- [Exercise details]
The answer consists solely of the data below, reproduced exactly.
========
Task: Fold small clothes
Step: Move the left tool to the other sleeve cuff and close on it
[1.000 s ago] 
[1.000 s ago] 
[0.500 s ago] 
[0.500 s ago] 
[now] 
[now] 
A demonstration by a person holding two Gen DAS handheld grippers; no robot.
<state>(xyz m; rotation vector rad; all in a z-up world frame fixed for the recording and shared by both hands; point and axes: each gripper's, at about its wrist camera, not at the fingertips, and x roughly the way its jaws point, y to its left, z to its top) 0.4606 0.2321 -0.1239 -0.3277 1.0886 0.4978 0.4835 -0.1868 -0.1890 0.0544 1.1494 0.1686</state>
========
- [Reply]
Task: Fold small clothes
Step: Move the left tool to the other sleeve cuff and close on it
[1.000 s ago] 
[1.000 s ago] 
[0.500 s ago] 
[0.500 s ago] 
[now] 
[now] 
A demonstration by a person holding two Gen DAS handheld grippers; no robot.
<state>(xyz m; rotation vector rad; all in a z-up world frame fixed for the recording and shared by both hands; point and axes: each gripper's, at about its wrist camera, not at the fingertips, and x roughly the way its jaws point, y to its left, z to its top) 0.4606 0.2321 -0.1239 -0.3277 1.0886 0.4978 0.4835 -0.1868 -0.1890 0.0544 1.1494 0.1686</state>

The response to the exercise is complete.